### What the task asks
Exact transcription, pictures omitted: begin at the top line of the records below and end with the line bearing "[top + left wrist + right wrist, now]".

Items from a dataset

+===+

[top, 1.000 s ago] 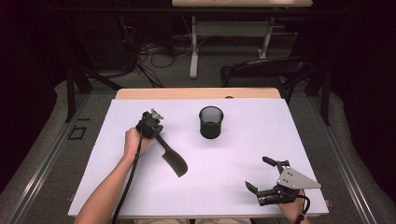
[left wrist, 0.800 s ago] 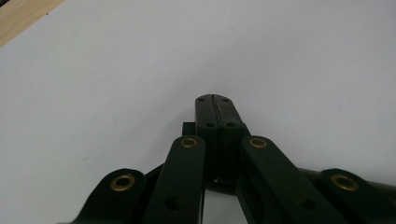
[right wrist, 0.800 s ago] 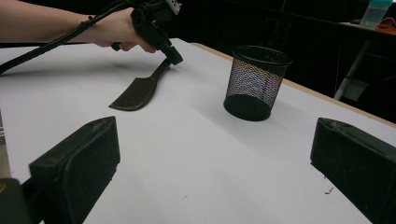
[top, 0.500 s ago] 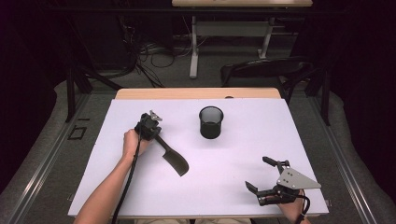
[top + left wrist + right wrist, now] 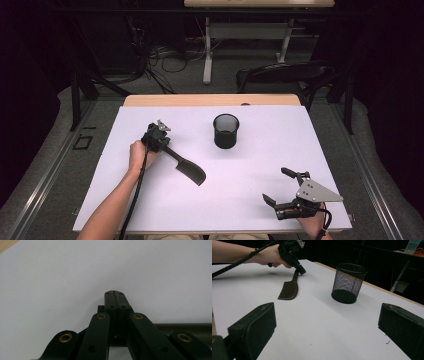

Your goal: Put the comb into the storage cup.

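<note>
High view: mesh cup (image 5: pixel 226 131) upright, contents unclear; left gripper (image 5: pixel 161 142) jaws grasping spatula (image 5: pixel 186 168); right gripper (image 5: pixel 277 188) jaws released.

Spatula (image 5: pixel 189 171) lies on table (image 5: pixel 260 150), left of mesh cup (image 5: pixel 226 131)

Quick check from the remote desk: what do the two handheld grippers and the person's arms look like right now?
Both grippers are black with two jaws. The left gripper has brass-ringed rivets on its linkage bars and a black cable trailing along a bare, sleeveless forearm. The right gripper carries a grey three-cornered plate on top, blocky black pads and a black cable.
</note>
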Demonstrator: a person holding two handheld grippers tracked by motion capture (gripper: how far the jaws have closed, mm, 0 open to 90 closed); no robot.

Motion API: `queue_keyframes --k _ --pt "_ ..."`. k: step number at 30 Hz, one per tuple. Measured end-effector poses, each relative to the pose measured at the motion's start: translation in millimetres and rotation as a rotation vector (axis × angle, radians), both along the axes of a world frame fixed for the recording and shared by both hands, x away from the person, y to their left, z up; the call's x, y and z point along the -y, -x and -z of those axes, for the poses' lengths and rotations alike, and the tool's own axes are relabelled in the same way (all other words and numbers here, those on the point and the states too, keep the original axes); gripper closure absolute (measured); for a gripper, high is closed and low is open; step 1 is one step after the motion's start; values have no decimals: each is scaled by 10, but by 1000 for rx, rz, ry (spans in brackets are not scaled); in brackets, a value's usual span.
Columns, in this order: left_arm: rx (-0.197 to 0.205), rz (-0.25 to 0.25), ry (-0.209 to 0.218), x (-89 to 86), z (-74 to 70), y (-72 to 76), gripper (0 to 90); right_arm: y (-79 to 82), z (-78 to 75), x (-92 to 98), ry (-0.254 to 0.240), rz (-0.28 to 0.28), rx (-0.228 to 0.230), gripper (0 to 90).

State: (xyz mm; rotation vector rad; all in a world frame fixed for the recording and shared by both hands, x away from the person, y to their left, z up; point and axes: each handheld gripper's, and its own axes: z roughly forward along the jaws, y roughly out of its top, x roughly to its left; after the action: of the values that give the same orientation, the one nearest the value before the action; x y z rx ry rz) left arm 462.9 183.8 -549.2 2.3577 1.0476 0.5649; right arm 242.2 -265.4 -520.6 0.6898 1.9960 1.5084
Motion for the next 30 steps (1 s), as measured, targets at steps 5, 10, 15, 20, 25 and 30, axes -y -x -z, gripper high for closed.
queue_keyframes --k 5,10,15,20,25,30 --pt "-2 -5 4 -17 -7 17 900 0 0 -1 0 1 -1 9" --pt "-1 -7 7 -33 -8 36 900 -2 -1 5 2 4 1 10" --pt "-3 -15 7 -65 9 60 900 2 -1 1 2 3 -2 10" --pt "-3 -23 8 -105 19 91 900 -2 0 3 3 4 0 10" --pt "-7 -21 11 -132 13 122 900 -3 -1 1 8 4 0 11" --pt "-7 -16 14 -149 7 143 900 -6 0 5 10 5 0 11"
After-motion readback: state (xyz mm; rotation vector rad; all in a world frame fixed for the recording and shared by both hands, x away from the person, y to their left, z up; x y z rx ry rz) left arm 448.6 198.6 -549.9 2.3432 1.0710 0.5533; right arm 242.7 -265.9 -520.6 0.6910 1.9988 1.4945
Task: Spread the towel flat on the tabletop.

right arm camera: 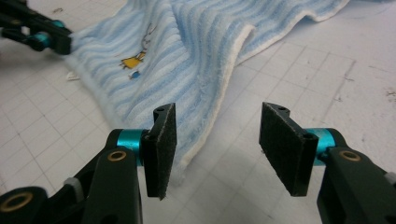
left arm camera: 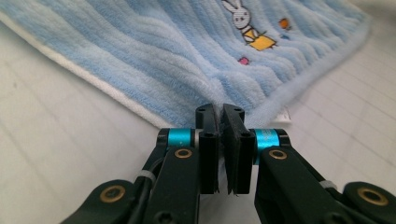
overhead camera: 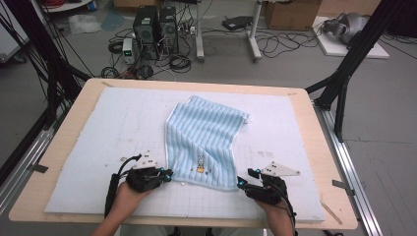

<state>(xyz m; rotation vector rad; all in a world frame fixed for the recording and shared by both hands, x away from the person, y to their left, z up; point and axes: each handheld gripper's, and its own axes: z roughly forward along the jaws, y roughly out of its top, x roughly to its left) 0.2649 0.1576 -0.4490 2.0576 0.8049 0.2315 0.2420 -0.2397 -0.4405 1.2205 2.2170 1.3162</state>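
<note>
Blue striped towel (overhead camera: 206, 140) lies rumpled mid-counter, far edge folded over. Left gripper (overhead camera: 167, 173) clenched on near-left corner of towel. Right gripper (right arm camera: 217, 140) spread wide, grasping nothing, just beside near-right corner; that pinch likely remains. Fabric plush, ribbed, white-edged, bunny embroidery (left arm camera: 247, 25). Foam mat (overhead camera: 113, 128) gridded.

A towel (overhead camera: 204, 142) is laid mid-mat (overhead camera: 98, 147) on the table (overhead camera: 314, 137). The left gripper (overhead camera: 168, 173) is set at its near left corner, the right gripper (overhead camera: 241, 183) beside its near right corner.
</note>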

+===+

### Answer for this exercise
[top, 1.000 s ago] 
[left wrist, 0.800 s ago] 
[right wrist, 0.800 s ago] 
[top, 0.500 s ago] 
[top + left wrist + right wrist, now] 

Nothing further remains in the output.